Joint International Workshop on Big Data Management on Emerging Hardware and Data Management on Virtualized Active Systems (HardBD & Active ’22)

Visit HardBD & Active 2022

Workshop Description

HardBD & Active ’22 will be a one-day virtual workshop co-located with ICDE 2022. The aim of this one-day joint workshop is to bring together researchers, practitioners, system administrators, and others interested in this area to share their perspectives on exploiting new hardware technologies for data-intensive workloads and big data systems, and to discuss and identify future directions and challenges in this area. The workshop aims at providing a forum for academia and industry to exchange ideas through research and position papers. The workshop will consist of invited keynote talks and research paper presentations.

May 9, 2022

Date

Virtual Online Conference

Location

Timetable

What is HardBD?

Data properties and hardware characteristics are two key aspects for efficient data management.

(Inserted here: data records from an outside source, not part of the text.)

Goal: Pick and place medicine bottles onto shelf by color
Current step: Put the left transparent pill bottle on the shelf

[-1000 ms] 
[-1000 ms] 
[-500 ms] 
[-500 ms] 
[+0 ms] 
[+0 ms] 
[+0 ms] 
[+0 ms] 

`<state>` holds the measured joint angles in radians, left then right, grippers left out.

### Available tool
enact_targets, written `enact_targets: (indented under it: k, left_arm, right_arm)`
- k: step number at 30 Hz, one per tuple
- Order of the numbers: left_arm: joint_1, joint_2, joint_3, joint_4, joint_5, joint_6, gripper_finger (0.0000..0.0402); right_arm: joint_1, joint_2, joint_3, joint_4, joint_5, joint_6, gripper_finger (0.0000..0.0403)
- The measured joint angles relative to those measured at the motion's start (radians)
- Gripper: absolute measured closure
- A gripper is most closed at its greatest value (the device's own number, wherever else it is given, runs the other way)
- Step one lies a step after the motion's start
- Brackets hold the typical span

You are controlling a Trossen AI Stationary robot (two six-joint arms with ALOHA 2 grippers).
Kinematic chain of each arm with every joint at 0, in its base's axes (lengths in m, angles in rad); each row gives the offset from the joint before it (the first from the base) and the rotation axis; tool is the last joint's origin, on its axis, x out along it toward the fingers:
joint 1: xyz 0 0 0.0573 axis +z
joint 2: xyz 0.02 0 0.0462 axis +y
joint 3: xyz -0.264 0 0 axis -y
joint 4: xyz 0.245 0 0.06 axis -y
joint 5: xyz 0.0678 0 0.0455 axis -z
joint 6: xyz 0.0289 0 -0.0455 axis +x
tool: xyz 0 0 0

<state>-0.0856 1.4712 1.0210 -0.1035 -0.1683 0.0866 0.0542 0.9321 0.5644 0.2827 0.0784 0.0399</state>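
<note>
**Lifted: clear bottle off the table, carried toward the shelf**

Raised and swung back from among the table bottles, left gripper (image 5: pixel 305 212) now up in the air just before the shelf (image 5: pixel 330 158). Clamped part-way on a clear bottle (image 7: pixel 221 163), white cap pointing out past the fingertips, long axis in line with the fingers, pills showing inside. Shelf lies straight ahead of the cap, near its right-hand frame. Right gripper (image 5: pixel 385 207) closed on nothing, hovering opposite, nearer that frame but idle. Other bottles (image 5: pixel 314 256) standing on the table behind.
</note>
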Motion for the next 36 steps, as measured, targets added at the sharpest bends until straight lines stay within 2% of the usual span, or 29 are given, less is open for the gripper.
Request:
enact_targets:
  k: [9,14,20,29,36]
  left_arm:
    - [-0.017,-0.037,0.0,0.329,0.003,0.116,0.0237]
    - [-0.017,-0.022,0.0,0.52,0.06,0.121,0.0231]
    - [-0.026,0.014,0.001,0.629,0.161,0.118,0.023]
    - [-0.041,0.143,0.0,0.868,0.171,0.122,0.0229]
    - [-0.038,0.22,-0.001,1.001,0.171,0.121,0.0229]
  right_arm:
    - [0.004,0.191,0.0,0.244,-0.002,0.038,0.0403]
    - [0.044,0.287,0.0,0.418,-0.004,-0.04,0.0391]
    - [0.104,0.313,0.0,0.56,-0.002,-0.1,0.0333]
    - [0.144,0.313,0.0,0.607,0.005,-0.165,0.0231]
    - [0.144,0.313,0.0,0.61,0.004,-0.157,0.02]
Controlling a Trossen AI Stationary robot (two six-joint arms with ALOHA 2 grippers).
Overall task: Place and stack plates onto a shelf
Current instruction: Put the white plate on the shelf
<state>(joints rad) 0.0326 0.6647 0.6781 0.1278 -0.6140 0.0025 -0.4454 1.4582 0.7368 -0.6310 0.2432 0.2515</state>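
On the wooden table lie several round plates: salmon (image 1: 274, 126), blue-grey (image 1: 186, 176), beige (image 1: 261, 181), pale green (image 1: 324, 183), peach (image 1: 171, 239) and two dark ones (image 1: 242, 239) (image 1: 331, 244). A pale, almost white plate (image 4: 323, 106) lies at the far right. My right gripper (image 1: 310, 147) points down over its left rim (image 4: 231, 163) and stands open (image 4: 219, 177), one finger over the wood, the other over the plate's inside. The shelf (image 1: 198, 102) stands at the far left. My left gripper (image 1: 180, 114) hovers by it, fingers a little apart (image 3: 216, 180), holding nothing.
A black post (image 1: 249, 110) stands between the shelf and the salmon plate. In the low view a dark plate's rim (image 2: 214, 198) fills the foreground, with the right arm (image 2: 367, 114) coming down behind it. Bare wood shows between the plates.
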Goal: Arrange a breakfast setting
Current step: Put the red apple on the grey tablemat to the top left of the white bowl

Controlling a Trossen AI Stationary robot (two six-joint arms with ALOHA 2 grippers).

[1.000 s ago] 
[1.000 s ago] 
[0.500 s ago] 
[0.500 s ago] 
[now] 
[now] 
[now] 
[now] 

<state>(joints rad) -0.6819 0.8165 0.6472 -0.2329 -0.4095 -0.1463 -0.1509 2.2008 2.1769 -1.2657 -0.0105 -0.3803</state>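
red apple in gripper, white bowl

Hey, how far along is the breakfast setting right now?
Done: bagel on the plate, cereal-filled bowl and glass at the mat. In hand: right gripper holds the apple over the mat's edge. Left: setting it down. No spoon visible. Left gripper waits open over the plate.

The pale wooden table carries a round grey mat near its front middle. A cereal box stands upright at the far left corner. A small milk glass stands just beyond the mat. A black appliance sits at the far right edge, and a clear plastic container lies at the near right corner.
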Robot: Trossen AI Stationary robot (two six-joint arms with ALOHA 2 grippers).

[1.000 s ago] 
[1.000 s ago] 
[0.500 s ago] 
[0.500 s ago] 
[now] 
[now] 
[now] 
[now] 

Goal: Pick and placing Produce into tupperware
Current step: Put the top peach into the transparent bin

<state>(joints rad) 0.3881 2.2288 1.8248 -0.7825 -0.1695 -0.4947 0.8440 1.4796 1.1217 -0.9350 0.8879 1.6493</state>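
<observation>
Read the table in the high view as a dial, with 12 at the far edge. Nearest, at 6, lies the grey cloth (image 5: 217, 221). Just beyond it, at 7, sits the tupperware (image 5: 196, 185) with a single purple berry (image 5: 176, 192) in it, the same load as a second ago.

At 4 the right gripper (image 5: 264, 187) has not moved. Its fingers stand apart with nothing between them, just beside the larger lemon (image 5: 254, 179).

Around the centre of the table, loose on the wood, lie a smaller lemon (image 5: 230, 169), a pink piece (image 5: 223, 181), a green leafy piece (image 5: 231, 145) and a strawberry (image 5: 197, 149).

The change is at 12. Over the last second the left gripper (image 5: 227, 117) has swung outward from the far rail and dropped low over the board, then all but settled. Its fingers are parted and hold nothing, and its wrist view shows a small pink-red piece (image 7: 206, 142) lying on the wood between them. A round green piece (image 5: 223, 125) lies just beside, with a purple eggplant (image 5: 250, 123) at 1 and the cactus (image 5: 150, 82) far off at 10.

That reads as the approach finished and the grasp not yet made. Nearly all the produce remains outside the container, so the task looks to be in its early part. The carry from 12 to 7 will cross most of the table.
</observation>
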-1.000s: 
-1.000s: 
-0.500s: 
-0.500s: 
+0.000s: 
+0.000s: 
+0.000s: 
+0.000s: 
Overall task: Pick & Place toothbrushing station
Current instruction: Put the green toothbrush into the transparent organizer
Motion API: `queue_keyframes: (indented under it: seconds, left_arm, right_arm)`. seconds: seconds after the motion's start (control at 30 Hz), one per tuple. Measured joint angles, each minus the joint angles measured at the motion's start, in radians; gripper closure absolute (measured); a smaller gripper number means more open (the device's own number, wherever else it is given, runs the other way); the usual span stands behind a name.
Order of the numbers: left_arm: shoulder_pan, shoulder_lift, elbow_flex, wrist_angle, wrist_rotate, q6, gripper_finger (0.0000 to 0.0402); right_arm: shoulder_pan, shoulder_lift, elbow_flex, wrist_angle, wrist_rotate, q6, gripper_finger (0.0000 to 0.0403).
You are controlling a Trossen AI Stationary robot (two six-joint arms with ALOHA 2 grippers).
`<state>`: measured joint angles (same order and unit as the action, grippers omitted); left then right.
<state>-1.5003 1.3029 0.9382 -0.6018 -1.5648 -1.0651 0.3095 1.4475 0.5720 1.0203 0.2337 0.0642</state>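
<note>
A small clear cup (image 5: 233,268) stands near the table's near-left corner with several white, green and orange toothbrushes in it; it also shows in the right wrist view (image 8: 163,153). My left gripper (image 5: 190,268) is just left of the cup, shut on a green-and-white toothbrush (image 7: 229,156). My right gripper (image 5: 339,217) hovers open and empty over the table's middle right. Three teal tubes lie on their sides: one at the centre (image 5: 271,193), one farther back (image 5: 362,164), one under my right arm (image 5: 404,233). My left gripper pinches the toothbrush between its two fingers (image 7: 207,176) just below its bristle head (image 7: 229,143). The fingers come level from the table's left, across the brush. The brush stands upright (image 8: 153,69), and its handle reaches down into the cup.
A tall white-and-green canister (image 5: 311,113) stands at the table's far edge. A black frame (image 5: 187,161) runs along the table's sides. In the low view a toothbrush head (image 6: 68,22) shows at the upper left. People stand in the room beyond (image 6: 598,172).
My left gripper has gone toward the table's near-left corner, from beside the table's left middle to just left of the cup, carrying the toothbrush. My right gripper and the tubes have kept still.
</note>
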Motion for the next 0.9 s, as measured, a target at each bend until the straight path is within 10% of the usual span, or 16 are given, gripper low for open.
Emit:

A clear trend in the first aspect, data properties, is the increasing demand to manage and process Big Data in both enterprise and consumer applications, characterized by the fast evolution of “Big Data Systems”. Examples of big data systems include NoSQL storage systems, MapReduce/Hadoop, data analytics platforms, search and indexing platforms, messaging infrastructures, event log processing systems, as well as novel extensions to relational database systems. These systems address needs for processing structured, semi-structured, and unstructured data across a wide spectrum of domains such as web, social networks, enterprise, mobile computing, sensor networks, multimedia/streaming, cyber-physical and high performance systems, and for a great many application areas such as e-commerce, finance, healthcare, transportation, telecommunication, and scientific computing. At the same time, the second aspect, hardware characteristics, is undergoing rapid changes, imposing new challenges for the efficient utilization of hardware resources. Recent trends include massive multi-core processing systems, high performance co-processors, very large main memory systems, storage-class memory, fast networking components, big computing clusters, and large data centers that consume massive amounts of energy. Utilizing new hardware technologies for efficient Big Data management is of urgent importance. However, many essential issues in this area have yet to be explored, including system architecture, data storage, indexes, query processing, energy efficiency and proportionality, and so on.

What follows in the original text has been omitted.